■ What you should do: Print the listing below from its opening line through the line holding "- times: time", both ends included.

* * * * * * * * *

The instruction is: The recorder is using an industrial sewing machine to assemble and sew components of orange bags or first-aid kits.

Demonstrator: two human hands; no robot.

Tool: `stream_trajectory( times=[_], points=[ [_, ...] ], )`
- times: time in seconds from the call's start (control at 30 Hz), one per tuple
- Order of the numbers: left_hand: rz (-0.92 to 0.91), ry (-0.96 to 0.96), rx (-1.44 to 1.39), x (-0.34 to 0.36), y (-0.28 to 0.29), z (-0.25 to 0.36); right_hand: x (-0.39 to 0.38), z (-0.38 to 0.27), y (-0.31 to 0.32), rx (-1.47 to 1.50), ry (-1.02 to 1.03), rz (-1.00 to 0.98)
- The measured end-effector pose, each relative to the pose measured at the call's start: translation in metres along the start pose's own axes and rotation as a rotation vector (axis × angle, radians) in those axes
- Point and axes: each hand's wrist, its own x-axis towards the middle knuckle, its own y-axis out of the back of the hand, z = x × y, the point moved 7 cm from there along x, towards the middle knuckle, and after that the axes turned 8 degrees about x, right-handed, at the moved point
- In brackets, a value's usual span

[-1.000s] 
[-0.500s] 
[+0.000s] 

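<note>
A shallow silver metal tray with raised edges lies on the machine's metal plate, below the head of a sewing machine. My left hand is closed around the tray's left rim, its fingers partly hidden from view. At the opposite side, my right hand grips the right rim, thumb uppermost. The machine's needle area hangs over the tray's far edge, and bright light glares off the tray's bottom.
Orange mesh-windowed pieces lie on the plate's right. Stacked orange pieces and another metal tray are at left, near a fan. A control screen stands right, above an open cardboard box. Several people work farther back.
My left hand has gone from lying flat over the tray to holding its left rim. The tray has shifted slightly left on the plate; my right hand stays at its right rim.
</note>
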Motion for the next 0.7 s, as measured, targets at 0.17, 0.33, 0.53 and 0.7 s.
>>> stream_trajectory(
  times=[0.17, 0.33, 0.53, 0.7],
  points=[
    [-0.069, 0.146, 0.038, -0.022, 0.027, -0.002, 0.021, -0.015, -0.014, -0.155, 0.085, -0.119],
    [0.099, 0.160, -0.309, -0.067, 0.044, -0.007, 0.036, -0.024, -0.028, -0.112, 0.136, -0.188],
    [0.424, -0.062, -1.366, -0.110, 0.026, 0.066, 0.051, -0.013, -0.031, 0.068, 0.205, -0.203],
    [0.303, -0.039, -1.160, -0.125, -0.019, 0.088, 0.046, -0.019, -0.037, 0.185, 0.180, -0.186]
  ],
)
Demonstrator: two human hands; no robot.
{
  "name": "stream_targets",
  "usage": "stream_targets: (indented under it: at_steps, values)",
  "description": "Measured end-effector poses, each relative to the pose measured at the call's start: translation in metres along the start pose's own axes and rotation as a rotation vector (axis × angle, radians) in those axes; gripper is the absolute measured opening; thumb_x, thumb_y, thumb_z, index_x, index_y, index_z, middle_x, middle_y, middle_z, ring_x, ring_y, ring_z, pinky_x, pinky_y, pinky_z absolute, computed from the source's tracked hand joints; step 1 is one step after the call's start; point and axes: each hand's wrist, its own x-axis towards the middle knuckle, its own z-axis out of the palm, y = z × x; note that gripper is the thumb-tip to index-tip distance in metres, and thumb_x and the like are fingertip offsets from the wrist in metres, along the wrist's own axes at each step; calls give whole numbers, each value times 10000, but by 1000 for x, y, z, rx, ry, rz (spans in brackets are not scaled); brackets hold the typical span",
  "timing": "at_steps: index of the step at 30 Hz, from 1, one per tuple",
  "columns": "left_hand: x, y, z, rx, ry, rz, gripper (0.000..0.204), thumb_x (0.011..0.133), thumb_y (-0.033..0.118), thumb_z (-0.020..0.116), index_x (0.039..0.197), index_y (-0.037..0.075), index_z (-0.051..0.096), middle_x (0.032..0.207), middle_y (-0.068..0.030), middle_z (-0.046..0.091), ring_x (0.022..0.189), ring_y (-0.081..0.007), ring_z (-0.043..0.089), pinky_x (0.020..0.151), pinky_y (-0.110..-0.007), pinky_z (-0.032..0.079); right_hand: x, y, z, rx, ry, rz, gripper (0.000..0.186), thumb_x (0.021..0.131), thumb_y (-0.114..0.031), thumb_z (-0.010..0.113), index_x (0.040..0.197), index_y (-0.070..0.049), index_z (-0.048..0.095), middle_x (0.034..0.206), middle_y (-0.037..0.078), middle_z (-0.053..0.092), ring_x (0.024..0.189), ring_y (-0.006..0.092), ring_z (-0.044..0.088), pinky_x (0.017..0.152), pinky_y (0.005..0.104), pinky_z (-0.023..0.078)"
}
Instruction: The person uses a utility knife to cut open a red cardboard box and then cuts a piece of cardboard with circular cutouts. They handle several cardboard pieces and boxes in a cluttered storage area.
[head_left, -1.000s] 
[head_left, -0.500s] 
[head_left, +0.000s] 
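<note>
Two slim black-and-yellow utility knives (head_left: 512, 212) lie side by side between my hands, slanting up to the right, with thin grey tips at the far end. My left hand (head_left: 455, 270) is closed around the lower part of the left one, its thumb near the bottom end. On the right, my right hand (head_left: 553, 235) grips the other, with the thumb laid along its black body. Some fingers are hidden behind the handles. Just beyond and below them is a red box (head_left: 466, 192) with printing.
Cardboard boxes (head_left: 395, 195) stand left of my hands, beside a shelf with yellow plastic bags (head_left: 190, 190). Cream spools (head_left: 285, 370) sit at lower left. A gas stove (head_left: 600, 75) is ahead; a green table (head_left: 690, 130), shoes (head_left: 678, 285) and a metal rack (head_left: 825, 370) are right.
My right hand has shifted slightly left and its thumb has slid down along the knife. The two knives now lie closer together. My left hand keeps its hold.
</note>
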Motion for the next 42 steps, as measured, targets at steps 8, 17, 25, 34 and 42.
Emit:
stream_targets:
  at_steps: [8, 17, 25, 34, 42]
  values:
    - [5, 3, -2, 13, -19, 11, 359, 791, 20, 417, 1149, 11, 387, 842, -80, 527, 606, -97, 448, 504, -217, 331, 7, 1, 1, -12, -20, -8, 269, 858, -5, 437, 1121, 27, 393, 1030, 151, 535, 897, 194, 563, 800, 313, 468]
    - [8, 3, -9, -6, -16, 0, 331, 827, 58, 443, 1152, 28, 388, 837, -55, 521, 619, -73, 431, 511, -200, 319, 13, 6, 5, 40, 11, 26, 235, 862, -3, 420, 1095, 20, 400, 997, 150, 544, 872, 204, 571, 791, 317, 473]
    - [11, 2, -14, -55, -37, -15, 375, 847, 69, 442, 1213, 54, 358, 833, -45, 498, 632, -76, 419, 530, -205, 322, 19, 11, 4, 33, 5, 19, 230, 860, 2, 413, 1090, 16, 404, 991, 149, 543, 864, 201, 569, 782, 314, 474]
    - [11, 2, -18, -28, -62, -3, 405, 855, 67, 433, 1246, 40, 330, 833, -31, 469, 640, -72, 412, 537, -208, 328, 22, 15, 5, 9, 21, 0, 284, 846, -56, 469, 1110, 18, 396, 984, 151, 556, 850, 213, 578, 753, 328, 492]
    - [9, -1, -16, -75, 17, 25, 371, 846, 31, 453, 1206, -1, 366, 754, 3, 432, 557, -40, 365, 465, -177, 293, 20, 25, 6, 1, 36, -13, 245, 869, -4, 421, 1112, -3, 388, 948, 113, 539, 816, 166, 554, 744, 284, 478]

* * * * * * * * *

■ Answer space:
The instruction is: The recorder is using an industrial sewing machine to assemble and sew components of orange bags or first-aid kits.

Demonstrator: two human hands; no robot.

Tool: `stream_trajectory( times=[_], points=[ [_, ...] ], )`
- times: time in seconds from the call's start (control at 30 Hz), one per tuple

That finishes the exercise, with nothing more to add.